Leonardo da Vinci was an all around Renaissance Man, who accomplished many things during his life. He was a celebrated painter, sculptor, architect, engineer, scientist and inventor. Innovations of his paintings influenced Italian art a century after his death. His scientific studies such as anatomy, optics, and hydraulics led to the development of modern science. He was born in a town in Tuscany, near Florence. His dad was a wealthy Florentine notary, and his mom was peasant woman.

In the mid-1460s his family and he settled in Florence, where he was given the best education that a major intellectual and artistic center could offer. There he rapidly advanced socially and intellectually. At first he became an apprentice for Andrea del Verrocchio, the leading painter and sculptor at that time. Then in 1478 he became an independent master. He was first commissioned to paint an altarpiece for the chapel of the Palazzo Vecchio, the Florentine town hall, which was never executed. Other works that hes done in his youth are; Benois Madonna, Ginevra de Benci, and the Saint Jerome.

In about 1482 he went to work for Ludaico Sforza, the duke of Milan. He wrote the duke a letter that stated that he could build portable bridges and that he knew the techniques of constructing bombardments and making cannons. He also wrote that he could build ships as good as armored vehicles, catapults, and other war machines. He served as the principle engineer in the dukes military enterprises and was an active architect of his. While in Milan it was said that he had apprentices and pupils. The most important painting during the early Milan period was The Virgin of the Rocks.

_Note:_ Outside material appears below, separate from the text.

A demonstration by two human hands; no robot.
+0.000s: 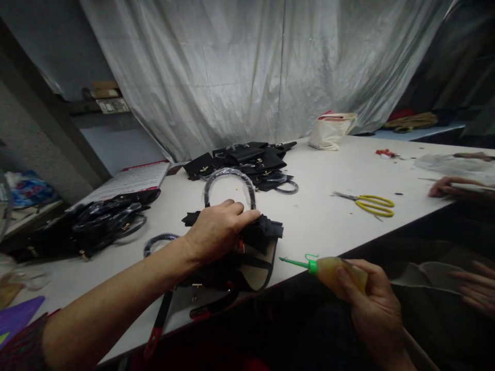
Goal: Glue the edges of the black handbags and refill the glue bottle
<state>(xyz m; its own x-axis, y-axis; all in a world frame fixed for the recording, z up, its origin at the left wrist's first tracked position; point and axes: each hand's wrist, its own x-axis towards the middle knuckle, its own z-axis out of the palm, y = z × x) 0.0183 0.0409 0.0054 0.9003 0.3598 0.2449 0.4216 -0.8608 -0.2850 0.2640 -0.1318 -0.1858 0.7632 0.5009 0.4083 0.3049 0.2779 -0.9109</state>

Then from 1495 to 1497 he labored on The Last Supper, a mural in the refectory of the Monastery of Santa Maria delle Grazie in Milan. Unfortunately by the 1500 it had started to deteriorate because of his experimental use of oil on dry plaster. While he was in Milan, he produced other paintings and drawings, theater designs, architectural drawings, and models for the dome of Milan Cathedral. His largest commission while he was there was a bronze monument, made for the dukes father. He left the statue unfinished and returned to Florence in 1500.

In 1502 he entered the Cesare Borgia, duke of Romagna, also son of Pope Alexander VI. In 1503 he became a member of a commission of artists who were to decide on the proper location for the statue of David. He was an engineer in the war against Pisa too. He painted several portraits during his return, but the only one that became famous was the Mona Lisa. Also known as La Gioconda, after the name of the womans husband presumably. When he traveled he was said to have taken the portrait along with him. In 1506 he went to Milan again, at the summons of its French governor, Charles dAmboise.

The next year he was named court painter to king Louis XII of France. For the next six years his time was divided by Milan and Florence, where he visited his half brothers and sisters. Not to mention look after his inheritance. In Milan he continued working on his engineering projects and worked on an equestrian figure for a monument to Gian Giacomo Trivulzio. Then from 1514 to 1516 he lived in Rome under the patronage of Pope Leo X. After he left in 1516 he traveled to France to enter the service of King Francis I.

He spent his last years at the Chateau de Cloux, near Amboise, where he died. Before he died he had come up with many scientific and theoretical projects. He understood better than anyone of his century or the next, the importance of precise scientific observation. His theories are contained in numerous notebooks, most written in mirror script. Because they were not easily read, his findings were not disseminated in his own lifetime. If they were published they would have revolutionized the science of the 16th century.

Scientific discoveries of his anticipated many of modern times. He studied the circulation of the blood and action of the eye in anatomy. He made discoveries in meteorology and geology. He learned the effect of the moon on the tides. He was among the originators of the science of hydraulics and probably devised the hydrometer. He invented a large number of ingenious machines, many of them potentially useful. Among them an underwater diving suit. These are some of his most famous discoveries. As you can see he was a great painter and inventor, along with many other things.